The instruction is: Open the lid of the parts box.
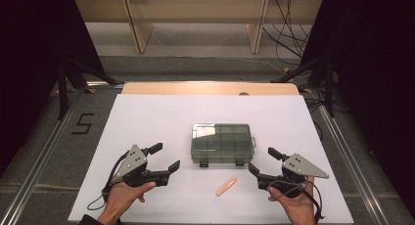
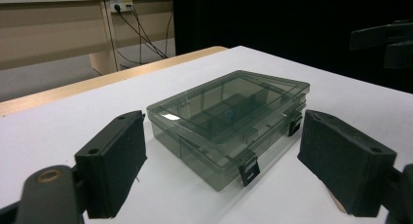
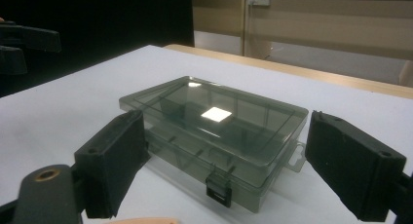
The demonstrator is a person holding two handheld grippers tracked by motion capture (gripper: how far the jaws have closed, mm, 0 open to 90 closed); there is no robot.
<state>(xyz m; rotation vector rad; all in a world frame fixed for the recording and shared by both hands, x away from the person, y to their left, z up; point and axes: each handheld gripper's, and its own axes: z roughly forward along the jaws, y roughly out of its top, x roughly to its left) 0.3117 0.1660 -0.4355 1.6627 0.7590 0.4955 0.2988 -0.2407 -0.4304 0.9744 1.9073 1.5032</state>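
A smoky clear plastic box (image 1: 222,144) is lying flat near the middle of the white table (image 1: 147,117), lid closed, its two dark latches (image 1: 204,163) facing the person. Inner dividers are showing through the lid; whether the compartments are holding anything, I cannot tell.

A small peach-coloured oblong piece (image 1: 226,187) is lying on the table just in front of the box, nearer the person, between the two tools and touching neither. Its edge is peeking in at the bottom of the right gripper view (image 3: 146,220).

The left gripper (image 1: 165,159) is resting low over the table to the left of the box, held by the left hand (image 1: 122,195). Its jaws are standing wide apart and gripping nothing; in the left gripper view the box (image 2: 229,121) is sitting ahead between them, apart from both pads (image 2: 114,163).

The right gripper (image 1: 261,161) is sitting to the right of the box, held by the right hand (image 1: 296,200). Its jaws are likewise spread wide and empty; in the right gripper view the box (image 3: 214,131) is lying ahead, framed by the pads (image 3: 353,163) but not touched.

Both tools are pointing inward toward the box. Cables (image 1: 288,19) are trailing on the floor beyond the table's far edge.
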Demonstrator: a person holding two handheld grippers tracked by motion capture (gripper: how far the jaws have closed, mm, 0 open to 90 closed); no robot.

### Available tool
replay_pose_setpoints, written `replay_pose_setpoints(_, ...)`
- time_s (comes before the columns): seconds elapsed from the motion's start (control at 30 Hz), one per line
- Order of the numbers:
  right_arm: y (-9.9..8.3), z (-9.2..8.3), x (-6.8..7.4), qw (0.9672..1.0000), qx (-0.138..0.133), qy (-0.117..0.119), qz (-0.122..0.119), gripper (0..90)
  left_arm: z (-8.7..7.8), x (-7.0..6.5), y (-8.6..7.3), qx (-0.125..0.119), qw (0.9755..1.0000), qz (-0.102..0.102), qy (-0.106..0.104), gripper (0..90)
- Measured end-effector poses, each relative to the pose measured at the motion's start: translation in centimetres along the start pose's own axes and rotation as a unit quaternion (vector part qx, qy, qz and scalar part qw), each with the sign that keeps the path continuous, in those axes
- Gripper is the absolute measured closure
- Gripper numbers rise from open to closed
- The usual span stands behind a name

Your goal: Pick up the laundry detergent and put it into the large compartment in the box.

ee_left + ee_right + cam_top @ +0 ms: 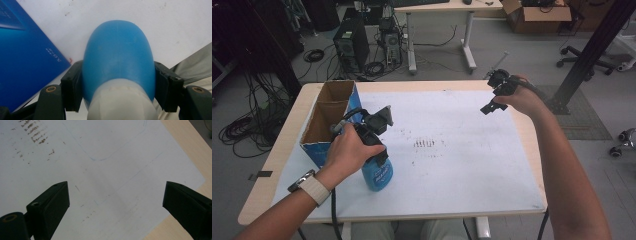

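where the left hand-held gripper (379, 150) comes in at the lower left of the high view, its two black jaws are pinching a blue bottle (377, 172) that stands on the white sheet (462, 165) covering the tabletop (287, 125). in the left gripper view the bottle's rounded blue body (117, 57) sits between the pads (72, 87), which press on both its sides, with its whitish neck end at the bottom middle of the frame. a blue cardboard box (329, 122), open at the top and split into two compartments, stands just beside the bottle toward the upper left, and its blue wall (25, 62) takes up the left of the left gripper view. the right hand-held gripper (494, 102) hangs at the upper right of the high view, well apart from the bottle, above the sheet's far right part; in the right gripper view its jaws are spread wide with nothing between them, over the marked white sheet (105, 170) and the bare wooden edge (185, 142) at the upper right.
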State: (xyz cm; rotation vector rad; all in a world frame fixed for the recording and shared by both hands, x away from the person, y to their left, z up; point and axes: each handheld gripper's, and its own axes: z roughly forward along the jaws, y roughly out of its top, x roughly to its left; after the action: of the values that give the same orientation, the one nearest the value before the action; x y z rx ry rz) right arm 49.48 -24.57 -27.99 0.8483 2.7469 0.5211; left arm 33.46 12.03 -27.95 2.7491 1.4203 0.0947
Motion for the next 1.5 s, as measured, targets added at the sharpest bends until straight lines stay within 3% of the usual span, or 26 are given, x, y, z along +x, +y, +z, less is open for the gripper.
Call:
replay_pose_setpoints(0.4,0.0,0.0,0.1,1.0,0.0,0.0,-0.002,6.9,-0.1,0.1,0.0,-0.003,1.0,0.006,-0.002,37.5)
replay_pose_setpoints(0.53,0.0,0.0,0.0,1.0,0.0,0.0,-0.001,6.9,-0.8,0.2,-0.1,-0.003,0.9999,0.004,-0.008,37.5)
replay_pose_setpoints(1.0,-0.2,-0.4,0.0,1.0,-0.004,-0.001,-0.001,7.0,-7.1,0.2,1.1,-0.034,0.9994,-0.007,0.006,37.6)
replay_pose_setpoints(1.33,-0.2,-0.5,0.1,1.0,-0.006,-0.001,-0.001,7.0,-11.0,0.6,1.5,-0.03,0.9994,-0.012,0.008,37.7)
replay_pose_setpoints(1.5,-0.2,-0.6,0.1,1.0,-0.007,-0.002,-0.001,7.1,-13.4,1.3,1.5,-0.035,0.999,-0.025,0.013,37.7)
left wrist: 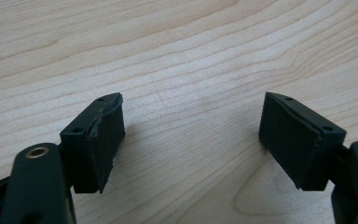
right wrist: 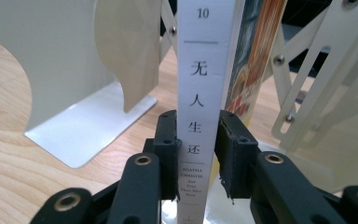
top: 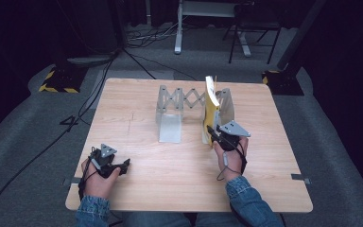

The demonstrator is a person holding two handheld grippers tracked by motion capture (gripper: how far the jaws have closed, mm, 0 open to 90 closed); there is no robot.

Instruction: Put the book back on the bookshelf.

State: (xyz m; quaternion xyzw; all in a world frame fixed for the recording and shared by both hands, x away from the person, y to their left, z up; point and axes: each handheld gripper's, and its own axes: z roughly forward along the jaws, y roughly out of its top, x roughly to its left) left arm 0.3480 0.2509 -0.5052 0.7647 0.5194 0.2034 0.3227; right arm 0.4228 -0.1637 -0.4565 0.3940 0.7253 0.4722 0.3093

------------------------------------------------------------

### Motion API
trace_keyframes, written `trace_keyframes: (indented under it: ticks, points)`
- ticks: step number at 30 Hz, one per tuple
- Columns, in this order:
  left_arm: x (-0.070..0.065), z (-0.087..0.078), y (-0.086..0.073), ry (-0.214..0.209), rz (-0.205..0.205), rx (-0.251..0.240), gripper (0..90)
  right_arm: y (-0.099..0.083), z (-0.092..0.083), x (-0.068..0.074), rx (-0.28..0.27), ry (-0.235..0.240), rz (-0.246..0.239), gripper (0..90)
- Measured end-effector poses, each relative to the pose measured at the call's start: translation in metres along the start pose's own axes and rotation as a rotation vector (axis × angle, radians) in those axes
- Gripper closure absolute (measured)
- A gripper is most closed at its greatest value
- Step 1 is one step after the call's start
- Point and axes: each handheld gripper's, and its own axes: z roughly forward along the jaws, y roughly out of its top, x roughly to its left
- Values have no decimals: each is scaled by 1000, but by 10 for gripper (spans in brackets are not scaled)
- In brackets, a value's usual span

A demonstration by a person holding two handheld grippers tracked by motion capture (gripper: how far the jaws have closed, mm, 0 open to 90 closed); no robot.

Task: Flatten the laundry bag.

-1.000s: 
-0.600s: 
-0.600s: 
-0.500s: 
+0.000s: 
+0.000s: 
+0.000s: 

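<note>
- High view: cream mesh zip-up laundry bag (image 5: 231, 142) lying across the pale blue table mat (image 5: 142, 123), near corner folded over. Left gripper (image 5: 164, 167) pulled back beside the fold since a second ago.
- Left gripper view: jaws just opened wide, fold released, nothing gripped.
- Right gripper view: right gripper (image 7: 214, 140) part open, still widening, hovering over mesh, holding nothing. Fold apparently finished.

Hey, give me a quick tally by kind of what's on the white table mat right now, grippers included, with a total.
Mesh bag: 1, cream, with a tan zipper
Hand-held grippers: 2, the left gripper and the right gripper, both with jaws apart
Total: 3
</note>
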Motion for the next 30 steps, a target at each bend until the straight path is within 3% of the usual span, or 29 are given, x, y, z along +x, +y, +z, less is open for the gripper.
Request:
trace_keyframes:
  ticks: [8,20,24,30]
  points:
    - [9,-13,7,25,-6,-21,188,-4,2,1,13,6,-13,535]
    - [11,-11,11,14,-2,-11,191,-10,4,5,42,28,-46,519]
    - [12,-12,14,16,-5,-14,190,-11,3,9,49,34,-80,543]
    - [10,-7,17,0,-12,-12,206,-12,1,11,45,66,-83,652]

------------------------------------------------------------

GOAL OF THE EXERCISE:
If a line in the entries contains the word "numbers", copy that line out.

YOUR SOLUTION:
- Order of the numbers:
- Gripper numbers rise from open to closed

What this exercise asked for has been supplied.